To the west across the wilderness landscape, on the threshold of the Rocky Mountains in Calgary, Alberta, 79-year-old Ursulin Redwood, another boarding school survivor, tells her story for the first time.

She remembers her broken soul when she cut her braids on her first day at school.

Ursulin Redaud was forced to attend boarding school as a child (social media)

"I was so scared," she said softly, trembling, adding, "I was shocked because I was like a zombie and doing whatever they asked me to do."

Although she did not understand why she was being abused, it was not her first experience with racism.

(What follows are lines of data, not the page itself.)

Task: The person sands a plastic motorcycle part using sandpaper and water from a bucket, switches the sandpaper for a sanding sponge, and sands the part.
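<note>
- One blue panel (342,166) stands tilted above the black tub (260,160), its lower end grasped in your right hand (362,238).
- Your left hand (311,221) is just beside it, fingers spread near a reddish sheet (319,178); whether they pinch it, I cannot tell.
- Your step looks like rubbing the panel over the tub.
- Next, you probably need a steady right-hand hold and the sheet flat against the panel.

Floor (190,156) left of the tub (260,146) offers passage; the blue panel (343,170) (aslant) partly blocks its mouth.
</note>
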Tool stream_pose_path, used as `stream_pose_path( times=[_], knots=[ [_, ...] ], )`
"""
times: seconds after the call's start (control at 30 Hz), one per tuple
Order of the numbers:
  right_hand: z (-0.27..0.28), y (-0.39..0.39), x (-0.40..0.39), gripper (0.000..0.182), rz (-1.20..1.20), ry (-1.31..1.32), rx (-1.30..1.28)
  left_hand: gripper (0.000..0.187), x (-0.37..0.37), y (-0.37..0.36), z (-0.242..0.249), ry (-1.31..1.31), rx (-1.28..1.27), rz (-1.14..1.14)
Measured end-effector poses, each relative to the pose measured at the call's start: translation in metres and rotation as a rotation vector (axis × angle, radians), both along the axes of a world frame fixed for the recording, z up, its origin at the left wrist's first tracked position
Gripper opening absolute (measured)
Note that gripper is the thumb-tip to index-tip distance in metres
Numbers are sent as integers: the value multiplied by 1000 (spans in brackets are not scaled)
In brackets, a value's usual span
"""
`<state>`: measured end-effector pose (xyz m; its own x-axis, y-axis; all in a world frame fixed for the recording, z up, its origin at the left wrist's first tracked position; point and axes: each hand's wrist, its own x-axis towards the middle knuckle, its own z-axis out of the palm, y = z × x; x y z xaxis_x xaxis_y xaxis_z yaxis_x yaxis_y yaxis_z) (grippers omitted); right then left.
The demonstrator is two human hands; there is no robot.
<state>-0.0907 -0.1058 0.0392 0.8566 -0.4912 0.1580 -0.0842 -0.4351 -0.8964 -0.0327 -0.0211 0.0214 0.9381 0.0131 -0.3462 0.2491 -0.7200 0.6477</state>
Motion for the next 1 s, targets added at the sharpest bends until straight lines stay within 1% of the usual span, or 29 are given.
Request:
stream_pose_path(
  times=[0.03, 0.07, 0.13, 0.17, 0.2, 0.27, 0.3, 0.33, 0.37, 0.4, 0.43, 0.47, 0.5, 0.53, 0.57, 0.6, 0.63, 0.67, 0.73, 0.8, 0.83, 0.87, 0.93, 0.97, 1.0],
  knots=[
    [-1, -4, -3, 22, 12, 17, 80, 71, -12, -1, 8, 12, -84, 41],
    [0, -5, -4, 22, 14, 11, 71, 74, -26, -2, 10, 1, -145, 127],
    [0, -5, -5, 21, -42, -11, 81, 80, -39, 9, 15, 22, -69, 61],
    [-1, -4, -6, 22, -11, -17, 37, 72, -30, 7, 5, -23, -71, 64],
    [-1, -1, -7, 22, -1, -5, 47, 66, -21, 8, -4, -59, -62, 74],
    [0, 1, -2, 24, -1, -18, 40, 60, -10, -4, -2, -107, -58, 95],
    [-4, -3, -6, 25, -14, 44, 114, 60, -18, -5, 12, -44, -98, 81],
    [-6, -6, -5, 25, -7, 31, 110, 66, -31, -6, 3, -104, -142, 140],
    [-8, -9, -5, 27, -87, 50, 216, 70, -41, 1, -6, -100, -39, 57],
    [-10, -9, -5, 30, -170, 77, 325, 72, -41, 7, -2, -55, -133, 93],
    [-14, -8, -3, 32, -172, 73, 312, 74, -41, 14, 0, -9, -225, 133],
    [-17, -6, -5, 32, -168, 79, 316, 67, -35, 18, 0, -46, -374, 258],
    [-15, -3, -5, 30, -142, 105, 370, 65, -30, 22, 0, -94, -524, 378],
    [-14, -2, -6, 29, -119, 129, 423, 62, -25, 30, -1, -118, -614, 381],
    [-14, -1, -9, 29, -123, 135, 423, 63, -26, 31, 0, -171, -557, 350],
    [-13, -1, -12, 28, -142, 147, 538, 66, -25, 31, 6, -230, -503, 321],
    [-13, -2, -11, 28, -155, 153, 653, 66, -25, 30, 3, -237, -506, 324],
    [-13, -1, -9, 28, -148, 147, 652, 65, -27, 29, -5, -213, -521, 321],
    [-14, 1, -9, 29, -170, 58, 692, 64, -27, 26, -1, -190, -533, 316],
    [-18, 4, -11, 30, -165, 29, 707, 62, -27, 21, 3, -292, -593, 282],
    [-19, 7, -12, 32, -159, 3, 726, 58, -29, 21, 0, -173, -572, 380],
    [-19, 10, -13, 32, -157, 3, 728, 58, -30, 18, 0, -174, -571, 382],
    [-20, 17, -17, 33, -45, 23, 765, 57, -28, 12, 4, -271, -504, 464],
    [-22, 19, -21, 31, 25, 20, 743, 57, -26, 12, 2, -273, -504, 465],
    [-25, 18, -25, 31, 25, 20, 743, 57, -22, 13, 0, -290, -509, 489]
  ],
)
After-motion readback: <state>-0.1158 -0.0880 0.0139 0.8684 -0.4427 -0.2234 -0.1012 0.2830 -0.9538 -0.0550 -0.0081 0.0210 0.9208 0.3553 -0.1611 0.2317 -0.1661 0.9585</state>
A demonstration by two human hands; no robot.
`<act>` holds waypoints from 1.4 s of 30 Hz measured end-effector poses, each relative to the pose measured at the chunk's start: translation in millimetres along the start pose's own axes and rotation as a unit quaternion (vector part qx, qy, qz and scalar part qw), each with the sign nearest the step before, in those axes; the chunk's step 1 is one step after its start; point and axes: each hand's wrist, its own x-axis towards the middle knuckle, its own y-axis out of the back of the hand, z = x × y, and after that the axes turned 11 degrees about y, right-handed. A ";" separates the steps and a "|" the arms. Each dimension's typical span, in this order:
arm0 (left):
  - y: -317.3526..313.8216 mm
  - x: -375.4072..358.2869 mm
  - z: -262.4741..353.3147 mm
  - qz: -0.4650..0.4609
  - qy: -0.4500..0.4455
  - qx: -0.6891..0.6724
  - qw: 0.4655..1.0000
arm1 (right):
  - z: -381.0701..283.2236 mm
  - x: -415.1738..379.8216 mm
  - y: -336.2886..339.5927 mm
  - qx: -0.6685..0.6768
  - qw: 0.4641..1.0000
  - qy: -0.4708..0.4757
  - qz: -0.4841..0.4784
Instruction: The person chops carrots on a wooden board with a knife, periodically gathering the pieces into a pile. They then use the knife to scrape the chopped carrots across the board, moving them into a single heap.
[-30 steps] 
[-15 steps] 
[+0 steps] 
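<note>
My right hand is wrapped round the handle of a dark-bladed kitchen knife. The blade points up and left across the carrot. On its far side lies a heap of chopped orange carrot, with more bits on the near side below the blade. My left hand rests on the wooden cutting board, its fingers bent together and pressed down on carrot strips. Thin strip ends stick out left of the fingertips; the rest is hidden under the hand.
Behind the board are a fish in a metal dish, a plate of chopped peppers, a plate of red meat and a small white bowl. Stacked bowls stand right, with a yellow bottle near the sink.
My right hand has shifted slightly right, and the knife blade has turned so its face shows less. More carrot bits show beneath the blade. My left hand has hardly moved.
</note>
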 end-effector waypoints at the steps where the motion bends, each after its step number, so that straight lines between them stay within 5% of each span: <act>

She recalls that when she was five years old, she joined her parents on a shopping trip to a town near Quissens. She needed the toilet, so her mother took her to a public outbuilding behind a shop, but she suddenly stopped to read a wooden plaque with black writing, and said straight away, "We can't go there."

"I couldn't forget it, I can see writing to this day even though I didn't know what it meant at the time," she says.

Eventually, her mother took her to use the toilet in a Chinese restaurant that "was always good towards the natives."

Fear and lack of trust

When she heard, in the summer, about the discovery of children's remains across Canada, she spent time grieving, she said she felt the weight of her soul and had to stop herself from collapsing.

She meditates, before being silent for a moment, takes a deep breath and cries, then says "harm will always be there."

Her son Kirby Redwood, 56, admires his mother's courage and dedication to work to stop the cycle of trauma, but said he felt her discomfort as she grew up; she suffered a lot of ugliness that affected his generation as well.

Following in his mother's footsteps, Kirby became a social worker and is now CEO of the Meskinawe Community Services Association, an Aboriginal social services agency in Calgary, which he says has been long, painful years and needed a long time to recover from intergenerational trauma "But you know, everyone always attributes trauma to boarding schools, but all colonial violence is like that."